How quickly things can change in Hollywood. One day, you’re one of the world’s most widely beloved performers; the next, a poster boy for everything that is bad and cheap about an industry. It’s enough to give a person whiplash – just ask Jack Black.
Black, the peppery and eccentric star of School of Rock and Kung Fu Panda, has drawn no small amount of flak following the release of the first trailer for Minecraft. The film, a big-budget adaptation of the juggernaut video game of the same name, sees Black play a character known as “Minecraft Steve” – and attempt to impose his outsized personality on what was originally a characterless avatar. People, it’s fair to say, weren’t having it. Responses on social media were many and damning, with one widely shared Tweet claiming: “I think as a society we need to accept that Jack Black is a Chris Pratt now.” (Jurassic World star Pratt is an actor synonymous with schlocky blockbuster drek, a performer whose net favourability ratings would send a seasoned politician running for the spin doctor.)
Minecraft isn’t the only recent mark against Black’s name: just weeks ago, he was lending his name and voice to Borderlands, another insipid video-game adaptation that some people averred was the worst movie of the year. Shortly before that, we have his regrettable rift with Tenacious D bandmate Kyle Gass: after Gass made a joke about Donald Trump’s attempted assassination on stage, Black seemingly called an end to their decades-long collaboration, abandoning the band’s tour midway through. (He has since suggested a reunion may happen, but the reputational damage was done – over a controversy that would have otherwise blown over in a matter of days.) Black’s stock has never been lower. But for all his admirable idiosyncrasies as an actor, this fall from grace (dare we call it the Black Death?) has been a long time coming.
The fact is, Black has always walked a fine line when it comes to the public’s favour. Even his finest performances – School of Rock being the consensus-approved apex – skirted the line between greatness and irritation, between charming effervescence and insufferable look-at-me-ism. Black’s first noteworthy role was in music nerd romcom High Fidelity, stealing scenes as an obnoxious record shop clerk. Then, as School of Rock’s Dewey Finn, a failed wannabe rockstar turned faux-substitute teacher, Black ossified his onscreen persona, that of a too-enthusiastic manchild with a manic theatricality. But even in his heyday, Black was never particularly discerning about the projects he would put his name to. School of Rock sits among poorly received films such as Shallow Hal, Nacho Libre, The Holiday, Year One, and Gulliver’s Travels in Black’s earlier oeuvre. As the years went by, he increasingly devoted his time to child-friendly studio adaptations – Goosebumps, the Jumanji remakes, The Super Mario Bros Movie and a handful of Kung Fu Panda sequels. It’s not like Borderlands and Minecraft represent some cheapening of his brand, so much as a natural continuation of it.
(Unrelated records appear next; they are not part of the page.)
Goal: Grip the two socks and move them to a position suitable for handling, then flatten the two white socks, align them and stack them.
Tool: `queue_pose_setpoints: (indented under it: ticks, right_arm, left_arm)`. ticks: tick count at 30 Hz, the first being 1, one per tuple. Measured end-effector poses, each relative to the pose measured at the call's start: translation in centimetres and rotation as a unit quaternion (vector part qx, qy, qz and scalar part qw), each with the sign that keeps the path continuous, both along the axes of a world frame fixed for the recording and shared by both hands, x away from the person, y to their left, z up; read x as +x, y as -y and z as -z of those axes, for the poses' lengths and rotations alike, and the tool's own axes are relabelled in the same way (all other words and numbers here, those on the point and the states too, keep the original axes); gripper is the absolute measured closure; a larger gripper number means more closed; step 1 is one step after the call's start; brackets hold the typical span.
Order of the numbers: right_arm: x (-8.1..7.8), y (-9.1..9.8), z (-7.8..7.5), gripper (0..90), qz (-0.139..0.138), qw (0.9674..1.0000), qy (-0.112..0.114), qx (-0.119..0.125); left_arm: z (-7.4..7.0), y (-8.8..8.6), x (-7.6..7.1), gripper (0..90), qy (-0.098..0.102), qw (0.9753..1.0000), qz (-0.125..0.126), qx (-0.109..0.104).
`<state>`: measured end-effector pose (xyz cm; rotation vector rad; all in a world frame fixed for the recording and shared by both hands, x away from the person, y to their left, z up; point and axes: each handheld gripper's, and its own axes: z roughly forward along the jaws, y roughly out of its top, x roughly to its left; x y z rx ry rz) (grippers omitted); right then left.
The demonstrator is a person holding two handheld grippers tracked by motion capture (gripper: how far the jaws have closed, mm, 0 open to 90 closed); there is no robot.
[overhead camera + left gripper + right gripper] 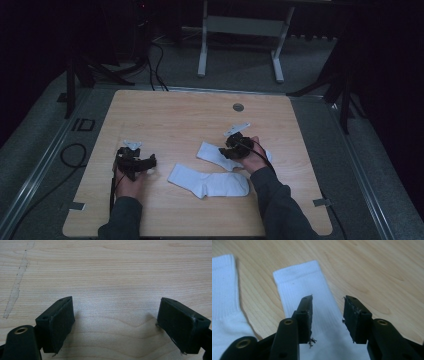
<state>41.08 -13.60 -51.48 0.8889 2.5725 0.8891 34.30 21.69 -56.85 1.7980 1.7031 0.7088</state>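
Socks lie mid-table, one [209,182] at six o'clock of the other [312,302], over which the right gripper [327,315] hovers part-open and empty; left gripper [116,322] gapes wide, empty.

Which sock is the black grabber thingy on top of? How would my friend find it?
Start at the wooden table and find the two white socks lying near its middle. The one you want, the farther sock, lies toward the right, under the right gripper, whose open jaws sit over its ribbed leg. Unlike the nearer sock, which lies bare, this one is partly covered by the hand.
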Motion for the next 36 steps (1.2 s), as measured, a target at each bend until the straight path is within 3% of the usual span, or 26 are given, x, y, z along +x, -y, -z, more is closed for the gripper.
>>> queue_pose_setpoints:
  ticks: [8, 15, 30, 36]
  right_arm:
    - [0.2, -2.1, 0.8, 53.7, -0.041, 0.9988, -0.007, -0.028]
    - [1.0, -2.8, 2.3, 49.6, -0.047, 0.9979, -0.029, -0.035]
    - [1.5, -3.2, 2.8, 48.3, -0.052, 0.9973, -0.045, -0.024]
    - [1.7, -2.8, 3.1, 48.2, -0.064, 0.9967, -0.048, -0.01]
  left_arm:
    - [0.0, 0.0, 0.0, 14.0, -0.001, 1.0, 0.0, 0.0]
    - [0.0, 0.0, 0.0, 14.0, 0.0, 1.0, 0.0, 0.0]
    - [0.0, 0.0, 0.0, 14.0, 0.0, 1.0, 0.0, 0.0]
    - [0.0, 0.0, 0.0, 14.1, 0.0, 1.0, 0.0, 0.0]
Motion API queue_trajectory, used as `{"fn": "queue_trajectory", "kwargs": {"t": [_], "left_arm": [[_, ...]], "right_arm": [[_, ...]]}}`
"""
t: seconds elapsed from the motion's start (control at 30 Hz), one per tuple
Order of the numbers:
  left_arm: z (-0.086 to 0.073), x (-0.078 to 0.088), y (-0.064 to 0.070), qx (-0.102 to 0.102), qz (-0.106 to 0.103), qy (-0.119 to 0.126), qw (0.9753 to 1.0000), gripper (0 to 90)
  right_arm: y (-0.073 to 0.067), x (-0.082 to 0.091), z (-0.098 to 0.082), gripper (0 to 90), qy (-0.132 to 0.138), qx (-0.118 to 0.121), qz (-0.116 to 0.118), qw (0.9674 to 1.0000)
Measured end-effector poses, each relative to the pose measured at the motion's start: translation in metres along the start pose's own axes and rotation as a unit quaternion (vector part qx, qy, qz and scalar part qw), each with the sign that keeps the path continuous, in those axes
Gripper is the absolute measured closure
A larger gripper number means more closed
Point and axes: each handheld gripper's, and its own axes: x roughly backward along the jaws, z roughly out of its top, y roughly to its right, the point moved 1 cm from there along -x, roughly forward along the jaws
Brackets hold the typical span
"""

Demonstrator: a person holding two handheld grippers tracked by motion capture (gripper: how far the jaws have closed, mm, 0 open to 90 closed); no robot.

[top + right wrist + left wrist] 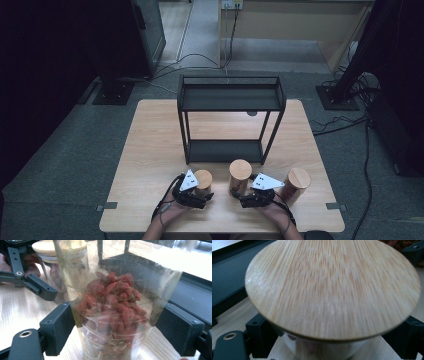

It’s a shame, partly because Black has long been an unproblematic and affably offbeat counterpoint to the usual Hollywood celebrity mould. You don’t see too many celebrities devote hours to making endearingly gauche video game content, as Black did for years on his now-dormant YouTube channel Jablinski Games. (To some extent, his penchant for terrible video game movies can be attributed to a sincere love of the source material.) He is also, to his credit, one of the rare larger actors who has escaped Hollywood’s body-size pigeonholing, taking on roles that seldom make a point or joke of his appearance.
But mostly it’s a shame because somewhere in Black’s cartoonish excess, there lies an actor of real and delicate talent. In Richard Linklater’s 2011 biopic Bernie, we got a glimpse of the career Black may have pursued in another reality: his performance, as an effete out-of-town huckster who befriends and murders curmudgeonly senior Shirley MacLaine, was masterful and uncharacteristically transformative. He has tried flexing his wings elsewhere – a restrained dramatic turn in Peter Jackson’s King Kong, a nuanced voice role in Richard Linklater’s Apollo 10½: A Space Age Childhood – but Bernie is the most potent evidence of just how much Black has to offer. That was, though, over a decade ago. Recently, Black’s name only conjures to mind images of him sitting in front of a garish Borderlands placard, or of him standing alongside Lizzo in The Mandalorian – a woeful cameo that many saw as the Star Wars spin-off’s queasy nadir.
The bright side, for Black, is that it isn’t over. In Hollywood, you’re only ever one comeback away from the bosom of the public’s affection. He has the talent to bounce back, and, despite the social media backlash, a fair amount of public goodwill that could yet be excavated. For now though, it’s clear something needs to change – lest the phrase “a Jack Black movie” turn into cinema’s most forboding warning sign.